After three per cent growth last year, the UK is continuing to perform better than many other Western economies. The CBI’s upgrade of its growth forecast from 2.4 per cent to 2.6 per cent for the whole of 2015 builds on a couple of quarters of better than expected growth.
Household consumption is boosted by higher than forecast employment levels and almost non-existent inflation, while business investment is likely to rise by over 6 per cent this year. This combination should more than offset weak exports.
The domestic investment outlook for next year is clouded by uncertainty ahead of an EU referendum. And once inflation picks up again and interest rates start to rise, the consumer-led recovery will lose some momentum.
Prospects for the UK economy though remain good, particularly if productivity continues to recover. But to see the CBI’s expectation of 2.8 per cent growth for 2016, the world economy must have turned around.

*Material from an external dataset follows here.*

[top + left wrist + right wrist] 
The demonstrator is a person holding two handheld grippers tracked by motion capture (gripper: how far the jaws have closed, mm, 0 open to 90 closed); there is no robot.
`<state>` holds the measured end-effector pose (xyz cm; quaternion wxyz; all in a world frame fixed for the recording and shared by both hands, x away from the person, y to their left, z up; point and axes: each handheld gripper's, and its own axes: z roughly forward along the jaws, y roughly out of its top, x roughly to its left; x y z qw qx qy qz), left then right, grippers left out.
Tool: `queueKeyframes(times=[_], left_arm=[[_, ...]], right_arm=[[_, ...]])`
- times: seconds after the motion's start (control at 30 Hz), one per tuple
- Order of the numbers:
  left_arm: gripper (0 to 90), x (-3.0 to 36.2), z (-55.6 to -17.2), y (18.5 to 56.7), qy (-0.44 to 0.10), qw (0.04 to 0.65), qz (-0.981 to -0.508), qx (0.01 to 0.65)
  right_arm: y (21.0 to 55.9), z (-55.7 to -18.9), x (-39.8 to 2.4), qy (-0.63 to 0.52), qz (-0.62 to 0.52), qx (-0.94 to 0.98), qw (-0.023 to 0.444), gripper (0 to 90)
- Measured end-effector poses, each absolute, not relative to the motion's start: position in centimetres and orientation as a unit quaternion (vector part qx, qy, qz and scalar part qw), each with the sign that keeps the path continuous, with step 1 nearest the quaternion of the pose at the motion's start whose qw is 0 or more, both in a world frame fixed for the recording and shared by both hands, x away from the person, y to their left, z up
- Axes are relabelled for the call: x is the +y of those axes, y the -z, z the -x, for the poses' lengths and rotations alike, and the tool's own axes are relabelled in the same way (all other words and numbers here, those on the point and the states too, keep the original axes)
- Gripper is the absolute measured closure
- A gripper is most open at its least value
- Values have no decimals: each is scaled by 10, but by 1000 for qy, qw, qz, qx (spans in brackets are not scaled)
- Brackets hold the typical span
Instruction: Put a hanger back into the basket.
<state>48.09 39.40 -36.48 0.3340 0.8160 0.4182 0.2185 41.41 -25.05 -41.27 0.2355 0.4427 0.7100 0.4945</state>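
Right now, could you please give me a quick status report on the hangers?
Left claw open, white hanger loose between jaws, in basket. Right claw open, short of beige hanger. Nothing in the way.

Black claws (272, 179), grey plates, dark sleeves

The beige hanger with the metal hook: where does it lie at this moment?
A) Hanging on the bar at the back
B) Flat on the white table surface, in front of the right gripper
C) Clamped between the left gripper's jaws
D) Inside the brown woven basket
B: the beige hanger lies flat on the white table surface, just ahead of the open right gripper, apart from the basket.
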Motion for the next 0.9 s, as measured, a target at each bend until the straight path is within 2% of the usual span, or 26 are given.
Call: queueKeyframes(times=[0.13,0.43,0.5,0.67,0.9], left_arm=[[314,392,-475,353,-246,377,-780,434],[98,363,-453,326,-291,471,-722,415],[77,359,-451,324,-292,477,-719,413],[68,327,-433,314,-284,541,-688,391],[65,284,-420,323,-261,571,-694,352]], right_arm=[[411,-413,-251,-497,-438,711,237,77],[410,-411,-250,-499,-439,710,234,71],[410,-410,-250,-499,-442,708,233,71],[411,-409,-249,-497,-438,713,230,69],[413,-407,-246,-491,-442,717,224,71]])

Geoff Tily, TUC’s senior economist, says No
Global market turmoil means the CBI’s forecast was unfortunately timed. But its stance on the domestic economy was always going to look optimistic. This month, the Bank’s MPC sounded more cautious than expected, pointing to softer than expected underlying growth and weaker employment numbers.
While higher earnings inflation is welcome, there is still a huge amount of ground to make up following the longest squeeze on wages since Victorian times. Near-zero inflation here and across the world is not a good omen for the future.
Weaker demand is becoming the dominant global factor. It was disappointing to hear the CBI’s John Cridland claim “we all know that household finances and government finances are the same”.
Those of us who know they are not were already worried about the impact of a second parliament of spending cuts. If these coincide with a global slowdown, the sustainability of the CBI’s latest forecast will be the least of our worries.